* TASK TO CARRY OUT
Please repeat the records, word for word and without gaps.

-*-

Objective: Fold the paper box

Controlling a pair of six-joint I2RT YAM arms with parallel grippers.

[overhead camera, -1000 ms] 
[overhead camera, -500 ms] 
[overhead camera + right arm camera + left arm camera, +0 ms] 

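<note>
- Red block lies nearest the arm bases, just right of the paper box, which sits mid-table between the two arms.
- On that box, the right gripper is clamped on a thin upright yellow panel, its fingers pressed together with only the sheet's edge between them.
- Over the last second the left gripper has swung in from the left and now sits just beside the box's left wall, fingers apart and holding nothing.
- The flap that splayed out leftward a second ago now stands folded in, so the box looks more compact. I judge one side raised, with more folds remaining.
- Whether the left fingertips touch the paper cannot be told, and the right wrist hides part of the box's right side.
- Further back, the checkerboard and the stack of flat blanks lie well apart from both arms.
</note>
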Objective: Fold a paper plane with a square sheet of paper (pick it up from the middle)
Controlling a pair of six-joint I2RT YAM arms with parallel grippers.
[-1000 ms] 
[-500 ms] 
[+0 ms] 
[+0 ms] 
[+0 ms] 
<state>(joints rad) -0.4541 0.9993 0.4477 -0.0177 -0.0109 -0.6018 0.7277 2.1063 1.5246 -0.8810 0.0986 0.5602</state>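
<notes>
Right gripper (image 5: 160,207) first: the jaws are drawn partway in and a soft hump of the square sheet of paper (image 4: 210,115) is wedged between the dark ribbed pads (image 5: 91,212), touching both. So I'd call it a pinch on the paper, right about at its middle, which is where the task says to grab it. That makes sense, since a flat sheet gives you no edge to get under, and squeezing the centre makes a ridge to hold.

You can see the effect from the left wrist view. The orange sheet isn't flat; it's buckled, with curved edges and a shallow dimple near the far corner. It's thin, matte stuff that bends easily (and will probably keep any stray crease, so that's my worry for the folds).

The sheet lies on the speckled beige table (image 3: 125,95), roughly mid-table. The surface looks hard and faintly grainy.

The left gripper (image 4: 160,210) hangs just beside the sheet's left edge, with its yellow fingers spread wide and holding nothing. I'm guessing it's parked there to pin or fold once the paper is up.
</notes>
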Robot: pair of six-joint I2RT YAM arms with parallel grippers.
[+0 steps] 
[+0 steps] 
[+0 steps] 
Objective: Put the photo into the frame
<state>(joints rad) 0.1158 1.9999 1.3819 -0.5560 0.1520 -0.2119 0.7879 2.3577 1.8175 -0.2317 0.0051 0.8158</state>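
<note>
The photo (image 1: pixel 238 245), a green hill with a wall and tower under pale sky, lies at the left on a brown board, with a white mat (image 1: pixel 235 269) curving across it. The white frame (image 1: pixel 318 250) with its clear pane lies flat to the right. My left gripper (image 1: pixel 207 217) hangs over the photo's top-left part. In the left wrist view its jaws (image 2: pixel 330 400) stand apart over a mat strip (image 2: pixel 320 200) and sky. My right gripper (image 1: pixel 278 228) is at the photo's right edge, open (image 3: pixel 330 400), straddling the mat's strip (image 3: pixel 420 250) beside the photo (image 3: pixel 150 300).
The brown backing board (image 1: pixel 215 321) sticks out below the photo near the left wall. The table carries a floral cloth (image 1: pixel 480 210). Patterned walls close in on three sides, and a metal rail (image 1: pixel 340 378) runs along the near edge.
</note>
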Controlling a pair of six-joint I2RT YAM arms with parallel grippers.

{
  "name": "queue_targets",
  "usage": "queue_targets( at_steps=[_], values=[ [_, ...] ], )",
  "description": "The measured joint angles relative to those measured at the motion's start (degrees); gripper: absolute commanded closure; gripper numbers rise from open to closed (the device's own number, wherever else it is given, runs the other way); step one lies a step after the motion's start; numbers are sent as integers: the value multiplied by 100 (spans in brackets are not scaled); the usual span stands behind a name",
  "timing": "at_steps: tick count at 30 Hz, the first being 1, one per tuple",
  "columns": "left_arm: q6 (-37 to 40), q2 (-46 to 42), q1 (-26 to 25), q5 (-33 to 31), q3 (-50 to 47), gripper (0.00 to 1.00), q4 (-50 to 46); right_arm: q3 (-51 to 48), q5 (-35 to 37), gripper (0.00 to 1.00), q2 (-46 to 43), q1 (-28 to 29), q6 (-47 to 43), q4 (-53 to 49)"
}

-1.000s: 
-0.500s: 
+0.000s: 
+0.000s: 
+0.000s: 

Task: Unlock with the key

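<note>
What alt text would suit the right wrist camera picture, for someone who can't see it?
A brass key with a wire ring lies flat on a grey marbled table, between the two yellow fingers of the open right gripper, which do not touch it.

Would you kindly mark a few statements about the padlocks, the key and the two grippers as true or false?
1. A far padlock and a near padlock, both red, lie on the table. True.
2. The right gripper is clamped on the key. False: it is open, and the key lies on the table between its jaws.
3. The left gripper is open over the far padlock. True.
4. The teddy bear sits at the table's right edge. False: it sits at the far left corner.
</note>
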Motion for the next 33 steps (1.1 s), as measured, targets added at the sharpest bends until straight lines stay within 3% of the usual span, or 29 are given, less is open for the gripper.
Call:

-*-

* OUTPUT FOR THIS EXERCISE
Objective: Fold the paper box

Controlling a pair of six-joint I2RT YAM arms with parallel grippers.

[overhead camera, -1000 ms] 
[overhead camera, -500 ms] 
[overhead camera + right arm camera + left arm camera, +0 ms] 

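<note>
- Red block lies nearest the arm bases, just right of the paper box, which sits mid-table between the two arms.
- On that box, the right gripper is clamped on a thin upright yellow panel, its fingers pressed together with only the sheet's edge between them.
- Over the last second the left gripper has swung in from the left and now sits just beside the box's left wall, fingers apart and holding nothing.
- The flap that splayed out leftward a second ago now stands folded in, so the box looks more compact. I judge one side raised, with more folds remaining.
- Whether the left fingertips touch the paper cannot be told, and the right wrist hides part of the box's right side.
- Further back, the checkerboard and the stack of flat blanks lie well apart from both arms.
</note>
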Objective: Fold a paper plane with a square sheet of paper (pick it up from the middle)
Controlling a pair of six-joint I2RT YAM arms with parallel grippers.
[-1000 ms] 
[-500 ms] 
[+0 ms] 
[+0 ms] 
[+0 ms] 
<state>(joints rad) -0.4541 0.9993 0.4477 -0.0177 -0.0109 -0.6018 0.7277 2.1063 1.5246 -0.8810 0.0986 0.5602</state>
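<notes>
Right gripper (image 5: 160,207) first: the jaws are drawn partway in and a soft hump of the square sheet of paper (image 4: 210,115) is wedged between the dark ribbed pads (image 5: 91,212), touching both. So I'd call it a pinch on the paper, right about at its middle, which is where the task says to grab it. That makes sense, since a flat sheet gives you no edge to get under, and squeezing the centre makes a ridge to hold.

You can see the effect from the left wrist view. The orange sheet isn't flat; it's buckled, with curved edges and a shallow dimple near the far corner. It's thin, matte stuff that bends easily (and will probably keep any stray crease, so that's my worry for the folds).

The sheet lies on the speckled beige table (image 3: 125,95), roughly mid-table. The surface looks hard and faintly grainy.

The left gripper (image 4: 160,210) hangs just beside the sheet's left edge, with its yellow fingers spread wide and holding nothing. I'm guessing it's parked there to pin or fold once the paper is up.
</notes>
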Robot: pair of six-joint I2RT YAM arms with parallel grippers.
[+0 steps] 
[+0 steps] 
[+0 steps] 
Objective: Put the photo into the frame
<state>(joints rad) 0.1158 1.9999 1.3819 -0.5560 0.1520 -0.2119 0.7879 2.3577 1.8175 -0.2317 0.0051 0.8158</state>
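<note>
The photo (image 1: pixel 238 245), a green hill with a wall and tower under pale sky, lies at the left on a brown board, with a white mat (image 1: pixel 235 269) curving across it. The white frame (image 1: pixel 318 250) with its clear pane lies flat to the right. My left gripper (image 1: pixel 207 217) hangs over the photo's top-left part. In the left wrist view its jaws (image 2: pixel 330 400) stand apart over a mat strip (image 2: pixel 320 200) and sky. My right gripper (image 1: pixel 278 228) is at the photo's right edge, open (image 3: pixel 330 400), straddling the mat's strip (image 3: pixel 420 250) beside the photo (image 3: pixel 150 300).
The brown backing board (image 1: pixel 215 321) sticks out below the photo near the left wall. The table carries a floral cloth (image 1: pixel 480 210). Patterned walls close in on three sides, and a metal rail (image 1: pixel 340 378) runs along the near edge.
</note>
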Controlling a pair of six-joint I2RT YAM arms with parallel grippers.

{
  "name": "queue_targets",
  "usage": "queue_targets( at_steps=[_], values=[ [_, ...] ], )",
  "description": "The measured joint angles relative to those measured at the motion's start (degrees); gripper: absolute commanded closure; gripper numbers rise from open to closed (the device's own number, wherever else it is given, runs the other way); step one lies a step after the motion's start; numbers are sent as integers: the value multiplied by 100 (spans in brackets are not scaled); the usual span stands behind a name",
  "timing": "at_steps: tick count at 30 Hz, the first being 1, one per tuple",
  "columns": "left_arm: q6 (-37 to 40), q2 (-46 to 42), q1 (-26 to 25), q5 (-33 to 31), q3 (-50 to 47), gripper (0.00 to 1.00), q4 (-50 to 46); right_arm: q3 (-51 to 48), q5 (-35 to 37), gripper (0.00 to 1.00), q2 (-46 to 43), q1 (-28 to 29), q6 (-47 to 43), q4 (-53 to 49)"
}

-1.000s: 
-0.500s: 
+0.000s: 
+0.000s: 
+0.000s: 

Task: Unlock with the key

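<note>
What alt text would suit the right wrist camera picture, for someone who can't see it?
A brass key with a wire ring lies flat on a grey marbled table, between the two yellow fingers of the open right gripper, which do not touch it.

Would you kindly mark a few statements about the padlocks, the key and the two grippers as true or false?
1. A far padlock and a near padlock, both red, lie on the table. True.
2. The right gripper is clamped on the key. False: it is open, and the key lies on the table between its jaws.
3. The left gripper is open over the far padlock. True.
4. The teddy bear sits at the table's right edge. False: it sits at the far left corner.
</note>
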Motion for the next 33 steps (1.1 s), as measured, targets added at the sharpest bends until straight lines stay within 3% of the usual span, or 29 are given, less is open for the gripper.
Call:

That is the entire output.